Девочка вылезла из-под стола, продолжая смотреть на дверь, за которой только что скрылась Василиса.
– Я – твой отец. Но эта женщина не твоя мать. Твоя мать – Валахия. Твоя мать – та самая земля, на которую мы сейчас отправляемся, земля, князем которой я являюсь. Понимаешь?
Лада посмотрела в глаза отца, глубоко посаженные, выкованные годами коварства и жестокости. Она кивнула и протянула руку.
– Дочь Валахии хочет получить обратно свой нож.
Влад улыбнулся и отдал ей нож.
4
1446 год, Тырговиште, Валахия
Раду ощутил во рту вкус крови. Она смешалась с солеными слезами, стекавшими по его щекам.
Андрей и Арон Данешти избили его. Снова. Сапогами в живот. Раду откатился набок и свернулся в клубок, стремясь сделаться как можно меньше. Сухие листья и камешки, покрывающие лесную землю, царапали щеки. Здесь его никто не услышит.
Он привык, что его не слышат. Никто не слышал его в замке, в котором, спустя шесть лет, он по-прежнему чувствовал себя как дома лишь в своей комнате, с няней. Его учителя были вовлечены в постоянное противостояние с Ладой, и образцовое поведение Раду часто оставалось незамеченным. Лада или все время была на занятиях, или уходила с Богданом, и у нее никогда не было на него времени. Из-за их старшего сводного брата, Мирчи, Раду приходилось искать потайные места, прячась от его грубых насмешек и еще более грубых кулаков. А его отец, князь, неделями не замечал его присутствия.

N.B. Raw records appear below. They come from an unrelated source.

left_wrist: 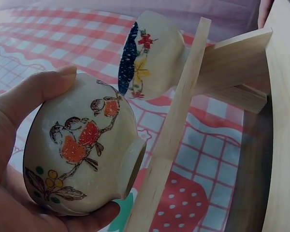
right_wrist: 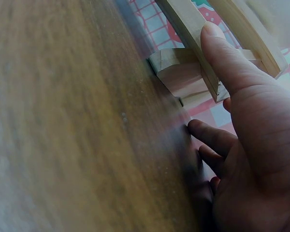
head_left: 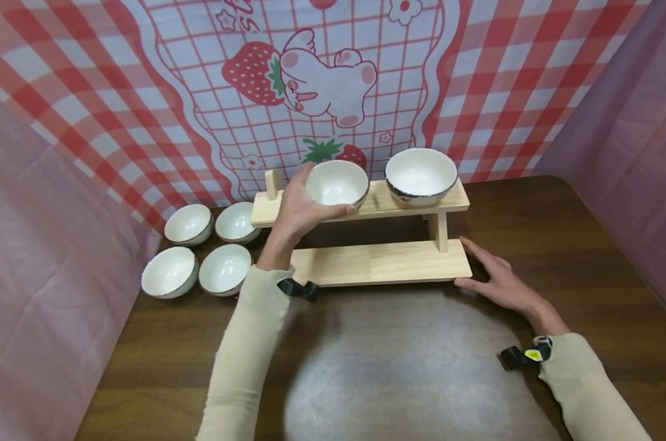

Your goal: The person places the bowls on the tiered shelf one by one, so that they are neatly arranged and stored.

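My left hand grips a white bowl, thumb on one side and fingers on the other. Orange and red birds on a branch decorate its outside in the left wrist view, where its foot is close over the upper board of a two-tier wooden shelf. To the right on that same board stands another bowl, with a dark blue rim band and red and yellow flowers. My right hand holds the right end of the lower board, thumb at the front corner and index finger at the back.
Several white bowls stand on the brown table, left of the shelf. A short wooden post rises at the upper board's left end. A red checked cloth hangs behind, with pink curtains at both sides.
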`<control>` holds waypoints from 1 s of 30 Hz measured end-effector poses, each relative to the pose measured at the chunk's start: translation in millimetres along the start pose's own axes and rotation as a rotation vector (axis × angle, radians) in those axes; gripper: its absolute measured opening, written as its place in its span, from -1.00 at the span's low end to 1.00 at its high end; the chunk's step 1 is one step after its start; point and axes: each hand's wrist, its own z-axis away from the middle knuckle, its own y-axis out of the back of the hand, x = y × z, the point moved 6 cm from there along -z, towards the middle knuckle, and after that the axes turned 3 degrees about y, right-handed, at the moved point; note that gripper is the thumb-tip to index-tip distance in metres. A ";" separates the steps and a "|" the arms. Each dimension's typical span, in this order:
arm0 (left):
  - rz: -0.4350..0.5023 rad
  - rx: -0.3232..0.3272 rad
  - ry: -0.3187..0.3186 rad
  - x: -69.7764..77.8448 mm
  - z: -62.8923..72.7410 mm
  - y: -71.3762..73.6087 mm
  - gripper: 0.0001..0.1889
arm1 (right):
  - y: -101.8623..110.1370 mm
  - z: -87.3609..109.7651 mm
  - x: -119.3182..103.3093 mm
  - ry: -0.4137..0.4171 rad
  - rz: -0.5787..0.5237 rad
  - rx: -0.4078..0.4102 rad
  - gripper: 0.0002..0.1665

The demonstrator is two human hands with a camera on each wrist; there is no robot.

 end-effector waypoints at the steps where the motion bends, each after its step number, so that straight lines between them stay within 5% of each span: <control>1: 0.001 -0.001 -0.003 0.1 -1.3 -1.5 0.22 | 0.0 0.0 -0.1 0.000 -0.001 0.000 0.09; 30: 0.030 -0.015 0.030 1.9 -18.5 -23.8 0.28 | -0.1 0.3 0.4 -0.015 -0.015 -0.003 0.10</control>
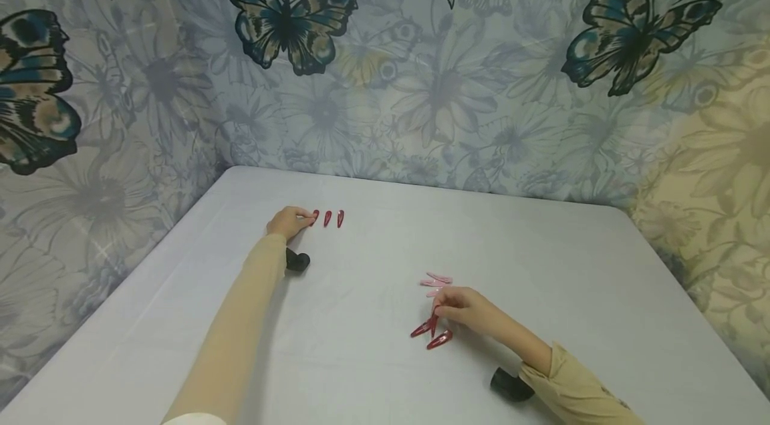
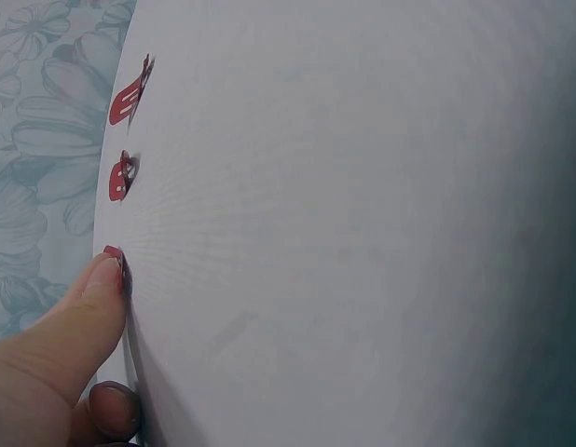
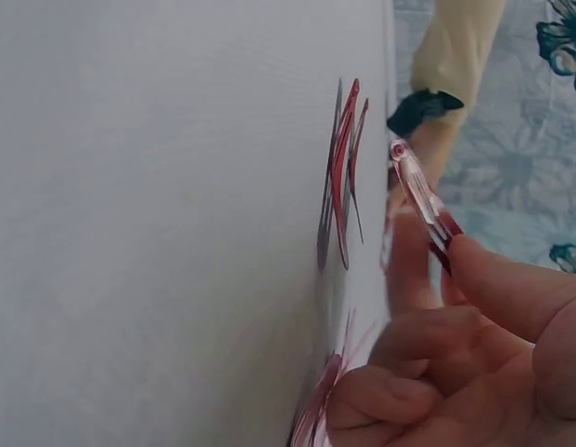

Давление нарастало стремительно, и Раду уже не знал, чего он боится больше – что отец больше никогда не обратит на него внимания или что все-таки обратит.
Он знал, что безопаснее оставаться незамеченным.
К сожалению, сегодня ему это не удалось. Арон Данешти рассмеялся, и его смех отзывался больнее, чем его сапоги.
– Ты визжишь, как поросенок. Сделай-ка так еще!
– Прошу! – Раду прикрыл голову руками, когда Арон ударил его по щеке. – Прекрати, прекрати.
– Мы здесь для того, чтобы стать сильнее, – сказал Андрей. – А нет никого слабее тебя.